**What to work on:** Repeat the entries exactly. Leave nothing out.

*** Opening Material for the task ***

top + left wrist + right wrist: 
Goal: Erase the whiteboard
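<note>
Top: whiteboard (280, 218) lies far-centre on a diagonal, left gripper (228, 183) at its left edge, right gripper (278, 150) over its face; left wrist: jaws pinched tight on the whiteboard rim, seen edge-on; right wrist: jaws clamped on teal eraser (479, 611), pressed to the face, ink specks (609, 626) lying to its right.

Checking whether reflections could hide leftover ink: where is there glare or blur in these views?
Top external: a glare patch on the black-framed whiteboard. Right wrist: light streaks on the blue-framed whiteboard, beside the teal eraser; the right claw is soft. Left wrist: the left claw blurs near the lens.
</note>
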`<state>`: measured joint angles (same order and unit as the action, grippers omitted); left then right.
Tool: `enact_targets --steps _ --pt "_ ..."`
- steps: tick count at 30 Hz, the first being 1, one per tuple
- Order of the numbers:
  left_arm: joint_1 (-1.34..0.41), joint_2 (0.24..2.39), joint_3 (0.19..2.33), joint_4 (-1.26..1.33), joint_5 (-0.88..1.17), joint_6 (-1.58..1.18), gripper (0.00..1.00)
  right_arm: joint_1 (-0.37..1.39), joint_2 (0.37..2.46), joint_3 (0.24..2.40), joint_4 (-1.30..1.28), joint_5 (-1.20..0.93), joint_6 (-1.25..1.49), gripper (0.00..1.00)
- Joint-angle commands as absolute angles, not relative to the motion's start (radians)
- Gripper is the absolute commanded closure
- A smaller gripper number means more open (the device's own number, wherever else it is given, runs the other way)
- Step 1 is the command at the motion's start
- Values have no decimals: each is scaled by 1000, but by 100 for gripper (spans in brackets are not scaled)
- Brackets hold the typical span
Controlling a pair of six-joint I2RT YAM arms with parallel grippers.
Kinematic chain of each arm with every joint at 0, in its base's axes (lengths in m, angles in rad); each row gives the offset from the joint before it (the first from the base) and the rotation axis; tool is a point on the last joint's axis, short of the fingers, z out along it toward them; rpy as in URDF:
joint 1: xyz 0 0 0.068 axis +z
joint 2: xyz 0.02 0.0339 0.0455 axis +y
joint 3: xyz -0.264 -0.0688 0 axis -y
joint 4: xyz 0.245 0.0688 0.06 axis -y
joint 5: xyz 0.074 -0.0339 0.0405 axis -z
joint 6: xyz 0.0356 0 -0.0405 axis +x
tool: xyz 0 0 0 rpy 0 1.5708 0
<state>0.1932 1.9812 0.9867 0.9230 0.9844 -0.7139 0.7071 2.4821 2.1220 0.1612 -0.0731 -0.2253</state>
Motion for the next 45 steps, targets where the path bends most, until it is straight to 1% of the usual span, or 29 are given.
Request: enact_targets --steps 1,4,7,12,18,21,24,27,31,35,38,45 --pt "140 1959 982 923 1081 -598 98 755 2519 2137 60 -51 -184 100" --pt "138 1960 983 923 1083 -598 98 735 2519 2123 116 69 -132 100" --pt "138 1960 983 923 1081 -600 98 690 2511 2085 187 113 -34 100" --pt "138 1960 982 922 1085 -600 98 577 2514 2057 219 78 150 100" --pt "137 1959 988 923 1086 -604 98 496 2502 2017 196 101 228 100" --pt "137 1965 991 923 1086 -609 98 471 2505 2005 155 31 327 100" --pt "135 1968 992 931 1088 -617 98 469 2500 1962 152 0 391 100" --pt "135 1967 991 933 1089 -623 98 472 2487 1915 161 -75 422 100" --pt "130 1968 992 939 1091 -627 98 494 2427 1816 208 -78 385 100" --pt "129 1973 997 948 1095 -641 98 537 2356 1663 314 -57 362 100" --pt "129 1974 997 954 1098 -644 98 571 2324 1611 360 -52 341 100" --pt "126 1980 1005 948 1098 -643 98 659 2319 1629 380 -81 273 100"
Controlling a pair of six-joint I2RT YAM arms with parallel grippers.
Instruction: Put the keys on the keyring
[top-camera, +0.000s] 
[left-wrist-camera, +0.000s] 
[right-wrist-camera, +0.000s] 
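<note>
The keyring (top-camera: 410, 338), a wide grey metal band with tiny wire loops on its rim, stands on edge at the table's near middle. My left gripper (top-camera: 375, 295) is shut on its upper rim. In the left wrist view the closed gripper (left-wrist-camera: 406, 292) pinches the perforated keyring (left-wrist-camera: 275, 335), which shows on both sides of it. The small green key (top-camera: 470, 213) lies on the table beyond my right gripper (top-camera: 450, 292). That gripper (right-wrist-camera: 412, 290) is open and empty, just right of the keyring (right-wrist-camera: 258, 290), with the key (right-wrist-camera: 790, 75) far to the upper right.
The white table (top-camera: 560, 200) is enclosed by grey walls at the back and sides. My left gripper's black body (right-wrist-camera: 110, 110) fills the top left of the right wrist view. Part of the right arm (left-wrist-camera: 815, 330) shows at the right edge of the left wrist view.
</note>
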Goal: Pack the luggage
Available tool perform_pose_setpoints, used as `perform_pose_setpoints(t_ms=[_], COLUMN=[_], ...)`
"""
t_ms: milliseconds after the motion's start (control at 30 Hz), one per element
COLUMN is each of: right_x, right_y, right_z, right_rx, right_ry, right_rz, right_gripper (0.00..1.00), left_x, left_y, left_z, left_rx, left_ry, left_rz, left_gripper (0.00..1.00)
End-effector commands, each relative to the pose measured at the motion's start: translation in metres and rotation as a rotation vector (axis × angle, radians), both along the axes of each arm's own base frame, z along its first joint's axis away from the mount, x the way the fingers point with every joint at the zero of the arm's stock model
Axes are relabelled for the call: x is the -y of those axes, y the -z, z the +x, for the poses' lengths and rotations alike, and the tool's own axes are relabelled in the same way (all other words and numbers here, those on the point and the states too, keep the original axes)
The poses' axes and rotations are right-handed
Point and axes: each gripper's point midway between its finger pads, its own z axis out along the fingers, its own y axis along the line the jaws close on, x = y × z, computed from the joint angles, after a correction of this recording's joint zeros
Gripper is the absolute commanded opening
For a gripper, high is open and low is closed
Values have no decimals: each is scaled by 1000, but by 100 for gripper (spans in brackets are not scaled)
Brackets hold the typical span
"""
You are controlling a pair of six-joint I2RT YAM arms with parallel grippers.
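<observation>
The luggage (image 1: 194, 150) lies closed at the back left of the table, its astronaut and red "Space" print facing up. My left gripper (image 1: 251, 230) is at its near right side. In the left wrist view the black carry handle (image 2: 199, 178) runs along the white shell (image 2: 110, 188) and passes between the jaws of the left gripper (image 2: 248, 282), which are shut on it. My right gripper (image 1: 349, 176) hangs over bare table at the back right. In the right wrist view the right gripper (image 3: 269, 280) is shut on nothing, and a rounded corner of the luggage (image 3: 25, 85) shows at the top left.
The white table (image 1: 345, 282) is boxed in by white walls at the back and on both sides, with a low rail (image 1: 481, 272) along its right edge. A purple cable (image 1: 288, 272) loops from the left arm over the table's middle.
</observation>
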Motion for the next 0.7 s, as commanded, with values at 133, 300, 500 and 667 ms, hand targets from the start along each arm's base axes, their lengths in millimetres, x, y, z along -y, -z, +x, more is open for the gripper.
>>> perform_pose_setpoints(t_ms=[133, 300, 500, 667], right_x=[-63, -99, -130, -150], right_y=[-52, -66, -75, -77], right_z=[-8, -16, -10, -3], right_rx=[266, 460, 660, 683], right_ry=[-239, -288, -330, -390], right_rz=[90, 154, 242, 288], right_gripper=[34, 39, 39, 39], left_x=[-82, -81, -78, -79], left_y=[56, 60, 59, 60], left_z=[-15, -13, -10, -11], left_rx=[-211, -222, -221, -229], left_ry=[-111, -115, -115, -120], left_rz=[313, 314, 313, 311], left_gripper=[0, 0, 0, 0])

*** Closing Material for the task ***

**Problem solution:**
top + left wrist + right wrist: 
Goal: Erase the whiteboard
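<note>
Top: whiteboard (280, 218) lies far-centre on a diagonal, left gripper (228, 183) at its left edge, right gripper (278, 150) over its face; left wrist: jaws pinched tight on the whiteboard rim, seen edge-on; right wrist: jaws clamped on teal eraser (479, 611), pressed to the face, ink specks (609, 626) lying to its right.

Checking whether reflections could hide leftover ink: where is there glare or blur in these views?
Top external: a glare patch on the black-framed whiteboard. Right wrist: light streaks on the blue-framed whiteboard, beside the teal eraser; the right claw is soft. Left wrist: the left claw blurs near the lens.
</note>
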`<state>`: measured joint angles (same order and unit as the action, grippers omitted); left then right.
Tool: `enact_targets --steps _ --pt "_ ..."`
- steps: tick count at 30 Hz, the first being 1, one per tuple
- Order of the numbers:
  left_arm: joint_1 (-1.34..0.41), joint_2 (0.24..2.39), joint_3 (0.19..2.33), joint_4 (-1.26..1.33), joint_5 (-0.88..1.17), joint_6 (-1.58..1.18), gripper (0.00..1.00)
  right_arm: joint_1 (-0.37..1.39), joint_2 (0.37..2.46), joint_3 (0.24..2.40), joint_4 (-1.30..1.28), joint_5 (-1.20..0.93), joint_6 (-1.25..1.49), gripper (0.00..1.00)
- Joint-angle commands as absolute angles, not relative to the motion's start (radians)
- Gripper is the absolute commanded closure
- A smaller gripper number means more open (the device's own number, wherever else it is given, runs the other way)
- Step 1 is the command at the motion's start
- Values have no decimals: each is scaled by 1000, but by 100 for gripper (spans in brackets are not scaled)
- Brackets hold the typical span
Controlling a pair of six-joint I2RT YAM arms with parallel grippers.
Kinematic chain of each arm with every joint at 0, in its base's axes (lengths in m, angles in rad); each row gives the offset from the joint before it (the first from the base) and the rotation axis; tool is a point on the last joint's axis, short of the fingers, z out along it toward them; rpy as in URDF:
joint 1: xyz 0 0 0.068 axis +z
joint 2: xyz 0.02 0.0339 0.0455 axis +y
joint 3: xyz -0.264 -0.0688 0 axis -y
joint 4: xyz 0.245 0.0688 0.06 axis -y
joint 5: xyz 0.074 -0.0339 0.0405 axis -z
joint 6: xyz 0.0356 0 -0.0405 axis +x
tool: xyz 0 0 0 rpy 0 1.5708 0
<state>0.1932 1.9812 0.9867 0.9230 0.9844 -0.7139 0.7071 2.4821 2.1220 0.1612 -0.0731 -0.2253</state>
Motion for the next 45 steps, targets where the path bends most, until it is straight to 1% of the usual span, or 29 are given.
Request: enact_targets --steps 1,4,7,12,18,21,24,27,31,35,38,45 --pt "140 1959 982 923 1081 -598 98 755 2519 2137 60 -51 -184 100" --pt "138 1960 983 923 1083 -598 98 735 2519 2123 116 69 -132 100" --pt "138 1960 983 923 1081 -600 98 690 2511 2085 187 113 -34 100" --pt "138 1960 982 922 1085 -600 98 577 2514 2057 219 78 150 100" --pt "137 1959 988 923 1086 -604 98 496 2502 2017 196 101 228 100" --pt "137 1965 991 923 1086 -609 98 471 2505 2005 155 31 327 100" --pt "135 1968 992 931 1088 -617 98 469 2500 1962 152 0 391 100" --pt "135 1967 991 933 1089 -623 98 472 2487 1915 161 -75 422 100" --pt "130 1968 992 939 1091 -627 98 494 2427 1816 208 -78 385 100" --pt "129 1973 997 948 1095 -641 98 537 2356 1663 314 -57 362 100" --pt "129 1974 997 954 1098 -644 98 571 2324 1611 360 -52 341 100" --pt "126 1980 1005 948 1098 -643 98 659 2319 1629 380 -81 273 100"
Controlling a pair of six-joint I2RT YAM arms with parallel grippers.
Instruction: Put the keys on the keyring
[top-camera, +0.000s] 
[left-wrist-camera, +0.000s] 
[right-wrist-camera, +0.000s] 
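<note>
The keyring (top-camera: 410, 338), a wide grey metal band with tiny wire loops on its rim, stands on edge at the table's near middle. My left gripper (top-camera: 375, 295) is shut on its upper rim. In the left wrist view the closed gripper (left-wrist-camera: 406, 292) pinches the perforated keyring (left-wrist-camera: 275, 335), which shows on both sides of it. The small green key (top-camera: 470, 213) lies on the table beyond my right gripper (top-camera: 450, 292). That gripper (right-wrist-camera: 412, 290) is open and empty, just right of the keyring (right-wrist-camera: 258, 290), with the key (right-wrist-camera: 790, 75) far to the upper right.
The white table (top-camera: 560, 200) is enclosed by grey walls at the back and sides. My left gripper's black body (right-wrist-camera: 110, 110) fills the top left of the right wrist view. Part of the right arm (left-wrist-camera: 815, 330) shows at the right edge of the left wrist view.
</note>
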Goal: Pack the luggage
Available tool perform_pose_setpoints, used as `perform_pose_setpoints(t_ms=[_], COLUMN=[_], ...)`
"""
t_ms: milliseconds after the motion's start (control at 30 Hz), one per element
COLUMN is each of: right_x, right_y, right_z, right_rx, right_ry, right_rz, right_gripper (0.00..1.00), left_x, left_y, left_z, left_rx, left_ry, left_rz, left_gripper (0.00..1.00)
End-effector commands, each relative to the pose measured at the motion's start: translation in metres and rotation as a rotation vector (axis × angle, radians), both along the axes of each arm's own base frame, z along its first joint's axis away from the mount, x the way the fingers point with every joint at the zero of the arm's stock model
Axes are relabelled for the call: x is the -y of those axes, y the -z, z the +x, for the poses' lengths and rotations alike, and the tool's own axes are relabelled in the same way (all other words and numbers here, those on the point and the states too, keep the original axes)
The poses' axes and rotations are right-handed
Point and axes: each gripper's point midway between its finger pads, its own z axis out along the fingers, its own y axis along the line the jaws close on, x = y × z, computed from the joint angles, after a correction of this recording's joint zeros
Gripper is the absolute commanded opening
For a gripper, high is open and low is closed
Values have no decimals: each is scaled by 1000, but by 100 for gripper (spans in brackets are not scaled)
Brackets hold the typical span
"""
You are controlling a pair of six-joint I2RT YAM arms with parallel grippers.
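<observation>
The luggage (image 1: 194, 150) lies closed at the back left of the table, its astronaut and red "Space" print facing up. My left gripper (image 1: 251, 230) is at its near right side. In the left wrist view the black carry handle (image 2: 199, 178) runs along the white shell (image 2: 110, 188) and passes between the jaws of the left gripper (image 2: 248, 282), which are shut on it. My right gripper (image 1: 349, 176) hangs over bare table at the back right. In the right wrist view the right gripper (image 3: 269, 280) is shut on nothing, and a rounded corner of the luggage (image 3: 25, 85) shows at the top left.
The white table (image 1: 345, 282) is boxed in by white walls at the back and on both sides, with a low rail (image 1: 481, 272) along its right edge. A purple cable (image 1: 288, 272) loops from the left arm over the table's middle.
</observation>
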Motion for the next 0.7 s, as commanded, with values at 133, 300, 500 and 667 ms, hand targets from the start along each arm's base axes, their lengths in millimetres, x, y, z along -y, -z, +x, more is open for the gripper.
>>> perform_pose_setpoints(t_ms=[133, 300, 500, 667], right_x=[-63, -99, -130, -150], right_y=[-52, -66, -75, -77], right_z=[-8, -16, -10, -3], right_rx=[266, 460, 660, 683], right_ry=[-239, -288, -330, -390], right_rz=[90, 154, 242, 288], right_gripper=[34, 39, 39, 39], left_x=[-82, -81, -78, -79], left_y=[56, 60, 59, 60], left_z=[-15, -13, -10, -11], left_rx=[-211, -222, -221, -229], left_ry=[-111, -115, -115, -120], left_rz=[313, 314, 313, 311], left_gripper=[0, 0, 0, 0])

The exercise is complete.